- _What the task asks_
Count every line of the data that includes "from". State only the number.

- _Data below_
----
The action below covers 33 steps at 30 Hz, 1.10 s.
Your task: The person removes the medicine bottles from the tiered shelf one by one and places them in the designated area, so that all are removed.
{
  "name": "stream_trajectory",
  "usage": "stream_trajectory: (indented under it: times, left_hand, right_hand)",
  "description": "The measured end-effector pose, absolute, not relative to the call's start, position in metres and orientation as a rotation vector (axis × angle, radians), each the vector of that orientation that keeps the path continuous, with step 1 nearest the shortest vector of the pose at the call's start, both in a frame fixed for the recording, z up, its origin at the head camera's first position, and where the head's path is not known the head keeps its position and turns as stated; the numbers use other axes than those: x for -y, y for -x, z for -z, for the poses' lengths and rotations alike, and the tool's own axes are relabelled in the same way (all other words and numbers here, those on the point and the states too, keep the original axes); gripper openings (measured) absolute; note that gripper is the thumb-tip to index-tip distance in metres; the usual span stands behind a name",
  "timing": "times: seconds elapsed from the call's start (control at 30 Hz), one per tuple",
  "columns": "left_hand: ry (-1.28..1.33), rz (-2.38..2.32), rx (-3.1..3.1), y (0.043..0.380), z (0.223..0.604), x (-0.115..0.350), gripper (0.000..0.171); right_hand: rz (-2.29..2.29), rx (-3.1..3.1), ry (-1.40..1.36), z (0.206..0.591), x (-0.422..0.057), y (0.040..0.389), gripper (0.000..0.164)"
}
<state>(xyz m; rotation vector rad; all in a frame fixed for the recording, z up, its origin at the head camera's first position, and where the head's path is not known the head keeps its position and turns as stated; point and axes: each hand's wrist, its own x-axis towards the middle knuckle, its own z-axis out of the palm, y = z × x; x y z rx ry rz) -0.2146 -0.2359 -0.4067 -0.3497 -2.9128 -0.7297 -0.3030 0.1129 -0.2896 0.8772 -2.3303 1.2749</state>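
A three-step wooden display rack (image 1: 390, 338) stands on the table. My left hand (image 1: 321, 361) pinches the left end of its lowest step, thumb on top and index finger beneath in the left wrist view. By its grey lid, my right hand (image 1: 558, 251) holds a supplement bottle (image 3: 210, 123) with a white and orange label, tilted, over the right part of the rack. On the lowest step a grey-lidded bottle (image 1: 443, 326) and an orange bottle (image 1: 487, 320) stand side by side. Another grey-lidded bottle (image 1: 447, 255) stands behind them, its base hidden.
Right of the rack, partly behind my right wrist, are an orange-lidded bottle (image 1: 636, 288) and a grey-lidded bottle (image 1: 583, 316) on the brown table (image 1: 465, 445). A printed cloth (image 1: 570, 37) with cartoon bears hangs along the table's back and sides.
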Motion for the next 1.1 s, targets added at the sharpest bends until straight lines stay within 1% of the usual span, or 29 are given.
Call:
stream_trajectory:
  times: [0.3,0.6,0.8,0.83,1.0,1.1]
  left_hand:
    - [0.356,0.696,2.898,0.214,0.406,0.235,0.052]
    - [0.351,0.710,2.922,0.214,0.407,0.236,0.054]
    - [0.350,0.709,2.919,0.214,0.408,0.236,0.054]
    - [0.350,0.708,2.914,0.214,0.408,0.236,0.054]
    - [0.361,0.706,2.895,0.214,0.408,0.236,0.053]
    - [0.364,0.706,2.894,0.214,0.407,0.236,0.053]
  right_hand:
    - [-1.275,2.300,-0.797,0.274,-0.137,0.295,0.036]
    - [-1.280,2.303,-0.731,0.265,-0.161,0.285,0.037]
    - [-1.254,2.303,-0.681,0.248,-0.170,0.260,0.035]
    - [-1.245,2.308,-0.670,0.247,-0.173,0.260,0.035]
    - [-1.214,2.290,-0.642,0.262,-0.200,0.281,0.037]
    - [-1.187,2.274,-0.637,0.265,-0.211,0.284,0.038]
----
- _Finished exercise_
2